### [Provided material]
····················

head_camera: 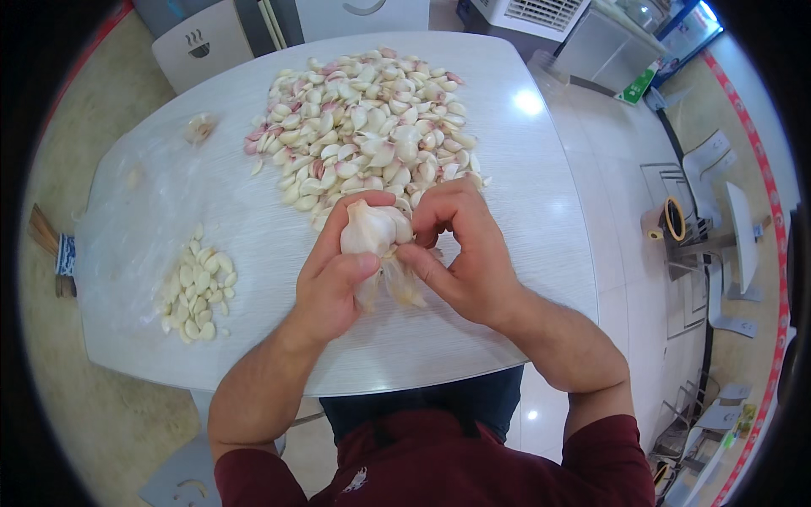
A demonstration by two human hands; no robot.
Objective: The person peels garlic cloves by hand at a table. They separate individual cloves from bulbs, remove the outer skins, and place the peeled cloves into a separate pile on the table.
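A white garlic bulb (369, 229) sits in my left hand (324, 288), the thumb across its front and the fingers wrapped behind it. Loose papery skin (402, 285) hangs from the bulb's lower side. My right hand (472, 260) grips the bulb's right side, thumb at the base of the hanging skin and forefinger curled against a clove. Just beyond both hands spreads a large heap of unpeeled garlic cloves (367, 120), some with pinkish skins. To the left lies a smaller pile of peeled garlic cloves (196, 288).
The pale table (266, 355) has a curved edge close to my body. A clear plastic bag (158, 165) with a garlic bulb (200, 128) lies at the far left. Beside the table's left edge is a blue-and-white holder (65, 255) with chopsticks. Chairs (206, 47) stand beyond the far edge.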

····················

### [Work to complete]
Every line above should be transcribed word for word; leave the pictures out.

### [Task result]
head_camera: 
A demonstration by two human hands; no robot.
Objective: The person peels garlic cloves by hand at a table. They separate individual cloves from bulbs, remove the outer skins, and place the peeled cloves into a separate pile on the table.
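A white garlic bulb (369, 229) sits in my left hand (324, 288), the thumb across its front and the fingers wrapped behind it. Loose papery skin (402, 285) hangs from the bulb's lower side. My right hand (472, 260) grips the bulb's right side, thumb at the base of the hanging skin and forefinger curled against a clove. Just beyond both hands spreads a large heap of unpeeled garlic cloves (367, 120), some with pinkish skins. To the left lies a smaller pile of peeled garlic cloves (196, 288).
The pale table (266, 355) has a curved edge close to my body. A clear plastic bag (158, 165) with a garlic bulb (200, 128) lies at the far left. Beside the table's left edge is a blue-and-white holder (65, 255) with chopsticks. Chairs (206, 47) stand beyond the far edge.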

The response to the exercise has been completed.